If only because one of the most disturbing scenes in any show/film I've ever seen is in the Animatrix "The Second Renaissance" where they beat that womanbot to death with a sledgehammer.

Man even thinking about it disturbs me.


But yeah. All human interaction is based learned responses to situations. Granted they are *amazingly complex*, but an advanced robot would be a simplified version of us (or a sufficiently advanced robot would be exactly like us).
Thansal
QUOTE(Align @ Oct 14 2008, 11:22 AM) *
I think I made a doodoo.

The original idea I had was, if you knew it was just an AI, would you treat it like a human (because it would feel weird to treat something that looks and acts like a person like it wasn't) or like an object (because that would be technically correct)? Which is pretty much opposite to what I asked. I forget...


See, that still leaves this question:
If it is significantly advanced, so what? If it has equal/near/greater reasoning, learning, and emotive capability then a human, then so what if it is an AI?

If we encounter life from some where out there (Solar system/galaxy/universe/whatever), that has all those things (And is friendly), do you decide that it isn't human and thus treat it like an object?

Now how does an alien differ from a true AI?
Rob
QUOTE(Thansal @ Oct 15 2008, 05:54 AM) *
See, that still leaves this question:
If it is significantly advanced, so what? If it has equal/near/greater reasoning, learning, and emotive capability then a human, then so what if it is an AI?

If we encounter life from some where out there (Solar system/galaxy/universe/whatever), that has all those things (And is friendly), do you decide that it isn't human and thus treat it like an object?

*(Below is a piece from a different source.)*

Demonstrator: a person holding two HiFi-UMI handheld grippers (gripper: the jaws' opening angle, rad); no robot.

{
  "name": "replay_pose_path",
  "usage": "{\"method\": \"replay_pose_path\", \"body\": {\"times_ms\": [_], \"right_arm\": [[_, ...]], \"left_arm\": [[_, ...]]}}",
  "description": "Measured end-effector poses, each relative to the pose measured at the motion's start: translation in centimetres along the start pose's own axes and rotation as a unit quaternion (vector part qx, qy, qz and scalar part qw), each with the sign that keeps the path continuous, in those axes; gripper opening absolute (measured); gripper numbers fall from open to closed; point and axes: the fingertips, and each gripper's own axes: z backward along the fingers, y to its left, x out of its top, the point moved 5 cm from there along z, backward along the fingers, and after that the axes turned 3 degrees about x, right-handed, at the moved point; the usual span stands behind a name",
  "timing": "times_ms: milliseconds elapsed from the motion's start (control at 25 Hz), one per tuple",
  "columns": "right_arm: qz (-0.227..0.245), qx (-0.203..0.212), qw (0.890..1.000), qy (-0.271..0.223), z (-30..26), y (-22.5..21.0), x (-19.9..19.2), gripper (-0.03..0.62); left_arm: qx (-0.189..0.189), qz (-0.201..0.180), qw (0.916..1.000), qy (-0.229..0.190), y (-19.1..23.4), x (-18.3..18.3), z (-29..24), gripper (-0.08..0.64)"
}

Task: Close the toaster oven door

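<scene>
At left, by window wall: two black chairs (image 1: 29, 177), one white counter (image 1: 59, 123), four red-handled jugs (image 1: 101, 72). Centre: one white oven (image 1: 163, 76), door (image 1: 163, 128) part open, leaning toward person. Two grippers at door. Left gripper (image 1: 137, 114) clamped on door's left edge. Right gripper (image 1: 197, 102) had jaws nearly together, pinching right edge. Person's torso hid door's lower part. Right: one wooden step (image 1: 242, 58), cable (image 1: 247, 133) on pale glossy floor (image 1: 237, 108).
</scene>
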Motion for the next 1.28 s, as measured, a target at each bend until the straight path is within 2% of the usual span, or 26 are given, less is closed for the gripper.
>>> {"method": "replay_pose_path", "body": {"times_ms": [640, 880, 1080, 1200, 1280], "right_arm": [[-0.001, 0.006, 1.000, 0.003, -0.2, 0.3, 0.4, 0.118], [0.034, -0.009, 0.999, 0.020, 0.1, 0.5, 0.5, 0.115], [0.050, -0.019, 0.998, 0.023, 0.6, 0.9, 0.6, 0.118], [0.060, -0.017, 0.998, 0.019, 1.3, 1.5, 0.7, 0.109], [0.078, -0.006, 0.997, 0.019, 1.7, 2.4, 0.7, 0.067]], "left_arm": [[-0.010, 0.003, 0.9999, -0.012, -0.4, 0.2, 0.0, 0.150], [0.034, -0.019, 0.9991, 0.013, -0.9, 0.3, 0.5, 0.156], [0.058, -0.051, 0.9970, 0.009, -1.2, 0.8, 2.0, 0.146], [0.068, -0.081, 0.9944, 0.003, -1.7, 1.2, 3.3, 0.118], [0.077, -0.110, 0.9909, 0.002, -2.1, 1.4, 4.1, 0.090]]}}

Now how does an alien differ from a true AI?


It doesn't, but that wouldn't stop us from treating an alien as a thing, too. The question could be whether or not the AI is sufficiently 'like us' to merit treating it 'like us.' Eliminating all the things you said we're the same on, the AI still wasn't born to a human mother. A similar debate then might be in vitro humans who also are somehow carried to term outside of a mother. But then, the AI isn't fully flesh and blood, either.

I would imagine that, after something like this actually happens, there will be a consensus on ethics for it. Anyone who would have to work with an AI would need to go through an AI Ethics class. AIE 101.
lolfighter
It's another case of "similar but different." We wouldn't (and shouldn't) treat AIs and sapient aliens like humans, because they're not. But that doesn't warrant treating them like objects. An object has no rights, except by extension of its owner. The same couldn't possibly be applied to sapient aliens, or to AIs.
Rob
Another aspect that might change the situation is the number or organization of the AI(s). Are we talking just one, or the first one, where the mechanic's creation suddenly says "I hurt" here? Or are we talking a whole community of AIs, if they indeed organize themselves that way? This gets really complicated, because it's easy for us to assume that intelligence can only exist in the stand-alone single unit version that we are.

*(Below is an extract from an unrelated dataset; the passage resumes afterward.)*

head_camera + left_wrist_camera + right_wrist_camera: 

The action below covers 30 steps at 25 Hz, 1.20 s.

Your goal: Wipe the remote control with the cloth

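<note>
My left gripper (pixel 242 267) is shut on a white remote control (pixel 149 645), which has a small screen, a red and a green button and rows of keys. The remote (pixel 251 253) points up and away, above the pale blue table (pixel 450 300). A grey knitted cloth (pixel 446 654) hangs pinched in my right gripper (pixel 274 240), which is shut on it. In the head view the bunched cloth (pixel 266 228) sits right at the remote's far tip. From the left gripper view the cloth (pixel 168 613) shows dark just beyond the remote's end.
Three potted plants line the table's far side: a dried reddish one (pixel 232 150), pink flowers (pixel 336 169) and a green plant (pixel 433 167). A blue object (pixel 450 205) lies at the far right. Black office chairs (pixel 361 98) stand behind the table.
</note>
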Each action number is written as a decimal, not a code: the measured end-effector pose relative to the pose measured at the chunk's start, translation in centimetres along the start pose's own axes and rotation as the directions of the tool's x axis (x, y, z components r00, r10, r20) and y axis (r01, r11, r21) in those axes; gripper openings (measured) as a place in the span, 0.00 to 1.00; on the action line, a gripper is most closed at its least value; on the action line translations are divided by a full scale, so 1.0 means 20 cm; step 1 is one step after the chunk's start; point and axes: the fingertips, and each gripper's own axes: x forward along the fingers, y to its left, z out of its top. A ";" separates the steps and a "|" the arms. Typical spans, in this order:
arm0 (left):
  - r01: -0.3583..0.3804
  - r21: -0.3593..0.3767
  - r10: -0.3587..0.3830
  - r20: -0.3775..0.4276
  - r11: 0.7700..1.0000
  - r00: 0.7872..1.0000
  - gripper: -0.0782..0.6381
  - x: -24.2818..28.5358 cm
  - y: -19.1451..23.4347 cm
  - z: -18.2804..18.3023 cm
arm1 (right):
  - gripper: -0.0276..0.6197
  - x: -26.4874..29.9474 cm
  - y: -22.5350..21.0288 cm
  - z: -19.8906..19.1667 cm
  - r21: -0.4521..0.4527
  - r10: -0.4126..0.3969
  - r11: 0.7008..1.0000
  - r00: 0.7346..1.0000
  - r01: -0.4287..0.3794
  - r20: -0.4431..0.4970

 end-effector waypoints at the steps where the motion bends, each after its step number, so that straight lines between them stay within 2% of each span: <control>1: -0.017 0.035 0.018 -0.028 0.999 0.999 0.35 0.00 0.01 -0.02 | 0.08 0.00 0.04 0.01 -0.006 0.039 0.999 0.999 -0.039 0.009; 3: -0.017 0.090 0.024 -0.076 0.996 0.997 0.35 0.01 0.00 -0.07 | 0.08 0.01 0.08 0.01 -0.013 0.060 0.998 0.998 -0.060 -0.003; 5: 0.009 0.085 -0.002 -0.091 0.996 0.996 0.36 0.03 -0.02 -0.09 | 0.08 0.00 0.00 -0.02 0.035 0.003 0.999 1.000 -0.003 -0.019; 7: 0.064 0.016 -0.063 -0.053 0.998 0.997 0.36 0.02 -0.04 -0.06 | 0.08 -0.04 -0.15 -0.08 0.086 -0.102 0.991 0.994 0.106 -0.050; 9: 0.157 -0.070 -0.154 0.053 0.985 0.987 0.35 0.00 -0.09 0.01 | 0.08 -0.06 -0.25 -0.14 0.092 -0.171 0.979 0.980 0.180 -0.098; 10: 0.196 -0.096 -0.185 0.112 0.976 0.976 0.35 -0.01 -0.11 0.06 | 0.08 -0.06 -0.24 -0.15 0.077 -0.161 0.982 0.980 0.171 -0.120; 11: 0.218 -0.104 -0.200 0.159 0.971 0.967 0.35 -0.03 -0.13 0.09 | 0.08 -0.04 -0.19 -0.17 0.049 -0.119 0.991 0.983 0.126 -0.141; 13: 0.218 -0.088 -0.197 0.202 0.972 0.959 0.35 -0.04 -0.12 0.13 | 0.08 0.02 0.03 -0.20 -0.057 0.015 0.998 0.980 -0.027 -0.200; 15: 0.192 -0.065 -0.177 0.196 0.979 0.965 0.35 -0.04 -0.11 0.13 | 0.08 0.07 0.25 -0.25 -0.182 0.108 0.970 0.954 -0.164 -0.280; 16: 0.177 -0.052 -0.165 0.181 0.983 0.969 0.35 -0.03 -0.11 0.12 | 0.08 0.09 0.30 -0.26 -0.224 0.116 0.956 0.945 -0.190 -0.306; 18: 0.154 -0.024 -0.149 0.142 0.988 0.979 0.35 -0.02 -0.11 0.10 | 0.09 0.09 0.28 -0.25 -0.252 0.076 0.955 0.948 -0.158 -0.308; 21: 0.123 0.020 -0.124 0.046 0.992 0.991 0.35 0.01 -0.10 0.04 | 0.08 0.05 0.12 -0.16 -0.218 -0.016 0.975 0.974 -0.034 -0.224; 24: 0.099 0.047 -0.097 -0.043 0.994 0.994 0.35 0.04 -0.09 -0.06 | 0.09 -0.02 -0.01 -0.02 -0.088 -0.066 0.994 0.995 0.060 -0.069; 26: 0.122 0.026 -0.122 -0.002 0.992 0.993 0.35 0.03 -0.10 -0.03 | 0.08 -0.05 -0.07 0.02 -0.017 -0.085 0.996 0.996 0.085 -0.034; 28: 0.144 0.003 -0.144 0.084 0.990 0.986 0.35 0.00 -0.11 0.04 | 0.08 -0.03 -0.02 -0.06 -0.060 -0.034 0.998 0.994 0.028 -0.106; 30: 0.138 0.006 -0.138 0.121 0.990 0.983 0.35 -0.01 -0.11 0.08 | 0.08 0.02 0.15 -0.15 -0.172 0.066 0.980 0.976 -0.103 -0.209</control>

So, ants in an anthill, individually, they're just following orders from a hive mind or some such other nomenclature. Taken as a whole, they can engage in mass coordinated warfare. Is the ant collective intelligent? Does it have feelings?

If you say no, then consider this: Each of the neurons in your brain is very dumb and simple. Voltage comes in, if it's above a threshold, the neuron fires and sends voltages to any number of other neurons. There's no apparent communication except for this simple mechanism between neurons. Are you intelligent?

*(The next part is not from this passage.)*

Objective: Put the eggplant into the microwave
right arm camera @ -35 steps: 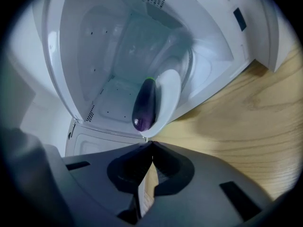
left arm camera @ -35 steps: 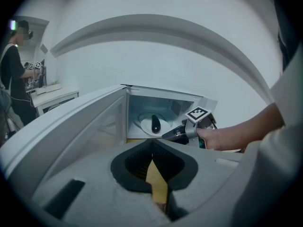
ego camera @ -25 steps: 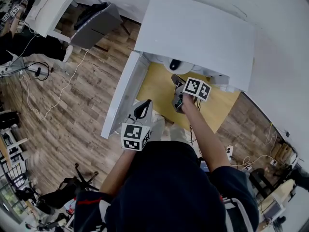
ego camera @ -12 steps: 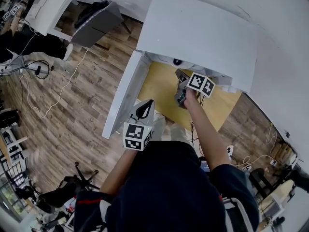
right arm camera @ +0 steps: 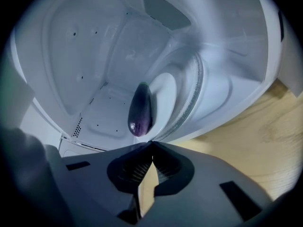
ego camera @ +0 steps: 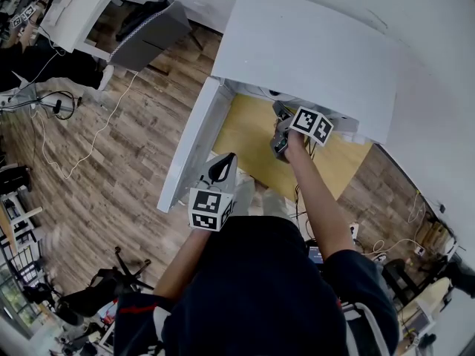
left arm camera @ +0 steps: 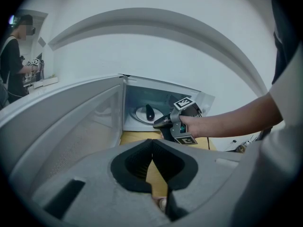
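the right claw (right arm camera: 151, 143) is pinched fully together with nothing between its tips. it is held at the open mouth of the microwave (right arm camera: 85, 41) and points slightly down into the cavity. just past its tips, close but apart from them, lies the eggplant (right arm camera: 140, 109). it is dark purple and glossy, with one rounded end toward the claw. the eggplant rests on a white plate (right arm camera: 166, 91), which sits on the glass turntable (right arm camera: 196, 86) inside the microwave. beyond the eggplant are the pale cavity walls with small dotted vents. below and to the right of the claw, outside the cavity, is the yellow wooden tabletop (right arm camera: 270, 126). a hand (left arm camera: 195, 125) grips this claw from behind, with the bare forearm stretching back toward the person. the left claw (left arm camera: 152, 142) is likewise closed tip to tip and holds nothing. it is held back near the person's body, well apart from the microwave. from it the right claw lies ahead and a little to the right, with the eggplant farther in behind it. the microwave door (left arm camera: 71, 122) stands swung open ahead and to the left of the left claw. far off to that claw's left, another person (left arm camera: 12, 60) stands by a bench. in the head view, wood-plank floor (ego camera: 111, 147) with loose cables spreads out to the left of both claws.
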Demonstrator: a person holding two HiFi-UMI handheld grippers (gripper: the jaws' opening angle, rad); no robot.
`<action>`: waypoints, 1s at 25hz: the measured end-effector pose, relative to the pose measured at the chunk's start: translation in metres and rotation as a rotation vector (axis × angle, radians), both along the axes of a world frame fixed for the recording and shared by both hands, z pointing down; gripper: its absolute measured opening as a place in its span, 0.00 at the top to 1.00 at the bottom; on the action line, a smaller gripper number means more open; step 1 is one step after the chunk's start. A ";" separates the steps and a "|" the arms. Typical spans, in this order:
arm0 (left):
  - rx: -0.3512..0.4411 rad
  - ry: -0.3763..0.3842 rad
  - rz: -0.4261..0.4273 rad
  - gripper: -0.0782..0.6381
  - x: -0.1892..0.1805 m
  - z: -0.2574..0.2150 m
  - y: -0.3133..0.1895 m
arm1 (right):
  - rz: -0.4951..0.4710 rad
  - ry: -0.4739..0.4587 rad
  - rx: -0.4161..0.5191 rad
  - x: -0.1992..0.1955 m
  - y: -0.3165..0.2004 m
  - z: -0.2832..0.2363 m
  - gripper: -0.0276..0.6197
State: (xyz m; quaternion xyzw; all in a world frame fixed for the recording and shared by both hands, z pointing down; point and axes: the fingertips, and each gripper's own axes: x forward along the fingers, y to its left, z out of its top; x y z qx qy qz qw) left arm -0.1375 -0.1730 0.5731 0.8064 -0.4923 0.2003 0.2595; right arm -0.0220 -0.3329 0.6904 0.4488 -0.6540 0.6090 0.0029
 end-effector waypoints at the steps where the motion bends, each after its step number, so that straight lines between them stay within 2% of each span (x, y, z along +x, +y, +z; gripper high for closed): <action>1: -0.001 0.000 0.000 0.87 0.001 0.000 0.000 | -0.001 -0.002 0.001 0.000 0.000 0.000 0.94; 8: 0.004 0.001 -0.001 0.87 0.002 -0.001 -0.003 | -0.009 -0.010 0.004 -0.001 0.001 -0.002 0.94; 15: 0.018 0.003 -0.003 0.87 0.007 -0.009 -0.009 | -0.100 0.020 0.027 -0.009 0.019 -0.013 0.94; 19: 0.047 0.010 -0.003 0.87 0.011 -0.021 -0.015 | -0.208 0.094 0.091 -0.011 0.034 -0.030 0.94; 25: 0.071 0.027 -0.012 0.87 0.007 -0.038 -0.019 | -0.361 0.224 0.241 -0.006 0.055 -0.074 0.94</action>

Intelligence may depend more on the complex interactions of a system than any individual's processing power. Considering that, you may act differently toward a single AI that simply performs tasks while learning opposed an entire group of the same AI acting together. If the AI group encounters an unpredictable problem (read: outside the design scope of the programmer), comes to a consensus solution, and implements that solution successfully, it may be hard to deny that the AI, or at least the AI community, is intelligent.

The motivation to treat intelligence with respect is at least partly based in self-interest: intelligence is unpredictable, uncontrollable, and therefore dangerous.